Alta Group Newspapers Inc.
- Industry: Newspapers
- Founded: 1977
- Defunct: November 1996
- Fate: Bought
- Successor: Community Newspaper Company
- Headquarters: Biddeford, Maine United States
- Key people: Alta Whitehouse Foster, founder Dennis J. Flaherty, president
- Products: Journal Tribune, The Milford Daily News and two other papers

= Alta Group Newspapers =

Alta Group Newspapers Inc. was a newspaper publisher in the northeastern United States, overseeing three daily newspapers and one weekly newspaper before being bought and broken up by Community Newspaper Company in 1996.

The company's flagship property was the Journal Tribune in Biddeford, Maine. Its most profitable newspaper was The Milford Daily News in Massachusetts. It also ran The Evening Times of Little Falls, New York, and the weekly The Northern Light in Conway, New Hampshire.

== History ==
Managed as a trust by Bank of Boston, Alta was formed in 1977 to oversee four newspapers and five charities owned by the Foster and Whitehouse families.
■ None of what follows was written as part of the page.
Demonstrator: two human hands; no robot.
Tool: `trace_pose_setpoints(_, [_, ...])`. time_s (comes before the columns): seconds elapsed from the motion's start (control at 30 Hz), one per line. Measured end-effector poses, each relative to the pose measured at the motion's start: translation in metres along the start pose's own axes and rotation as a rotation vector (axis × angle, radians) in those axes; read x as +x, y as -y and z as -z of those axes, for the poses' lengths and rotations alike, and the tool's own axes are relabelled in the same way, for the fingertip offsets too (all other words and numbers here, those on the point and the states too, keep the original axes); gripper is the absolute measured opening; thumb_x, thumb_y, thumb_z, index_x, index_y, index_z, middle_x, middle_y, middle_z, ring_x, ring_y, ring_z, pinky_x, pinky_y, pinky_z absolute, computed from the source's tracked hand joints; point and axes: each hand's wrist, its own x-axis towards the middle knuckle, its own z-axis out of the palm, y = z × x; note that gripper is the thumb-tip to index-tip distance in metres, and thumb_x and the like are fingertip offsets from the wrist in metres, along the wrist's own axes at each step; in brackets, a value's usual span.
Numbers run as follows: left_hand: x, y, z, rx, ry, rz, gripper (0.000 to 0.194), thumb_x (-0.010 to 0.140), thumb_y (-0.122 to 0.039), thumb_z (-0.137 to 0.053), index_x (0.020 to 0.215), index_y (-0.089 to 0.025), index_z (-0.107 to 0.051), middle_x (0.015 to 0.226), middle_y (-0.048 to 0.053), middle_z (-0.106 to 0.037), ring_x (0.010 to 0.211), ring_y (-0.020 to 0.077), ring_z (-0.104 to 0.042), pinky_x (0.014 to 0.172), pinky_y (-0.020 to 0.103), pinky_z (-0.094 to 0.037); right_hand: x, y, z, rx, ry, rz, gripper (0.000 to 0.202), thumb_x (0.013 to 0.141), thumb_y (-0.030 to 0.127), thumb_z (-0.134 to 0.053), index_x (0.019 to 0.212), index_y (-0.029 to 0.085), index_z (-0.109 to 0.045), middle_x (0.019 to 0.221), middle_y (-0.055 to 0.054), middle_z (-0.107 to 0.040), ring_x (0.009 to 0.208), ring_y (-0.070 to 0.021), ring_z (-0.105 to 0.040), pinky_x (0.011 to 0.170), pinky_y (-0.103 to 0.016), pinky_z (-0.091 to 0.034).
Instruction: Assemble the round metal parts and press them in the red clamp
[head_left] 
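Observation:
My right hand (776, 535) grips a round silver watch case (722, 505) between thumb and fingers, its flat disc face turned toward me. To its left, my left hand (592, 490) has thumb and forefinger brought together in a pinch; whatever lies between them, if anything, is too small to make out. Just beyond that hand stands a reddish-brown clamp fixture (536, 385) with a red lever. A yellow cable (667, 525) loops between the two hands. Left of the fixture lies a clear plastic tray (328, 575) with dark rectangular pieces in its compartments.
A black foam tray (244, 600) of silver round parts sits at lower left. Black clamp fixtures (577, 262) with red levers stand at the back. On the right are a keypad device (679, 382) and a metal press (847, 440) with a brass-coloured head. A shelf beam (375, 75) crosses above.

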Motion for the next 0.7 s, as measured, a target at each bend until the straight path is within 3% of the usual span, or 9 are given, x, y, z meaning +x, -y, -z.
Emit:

In May 1996, the bank announced it would sell the chain in order to meet financial obligations to the trust's beneficiaries.

CNC, which already owned daily newspapers bordering The Milford Daily News on the north and east (the Middlesex News and Daily Transcript, respectively), emerged as the top bidder later that year. Bill Elfers, CNC's CEO, called the Milford paper "an outstanding property". It had made nearly US$5 million in revenues the year before, out of about US$10 million for the full Alta chain, which cleared about US$1 million after expenses (but before taxes).

Terms of the deal were not made public. It was CNC's first foray into newspaper ownership outside Massachusetts; at the time, some speculated that the company would quickly turn around and sell the New York and Maine dailies. Elfers denied these rumors, but within a year, CNC had indeed unloaded the Journal Tribune and Evening Times.

The Milford paper remains part of the CNC chain, now a division of GateHouse Media.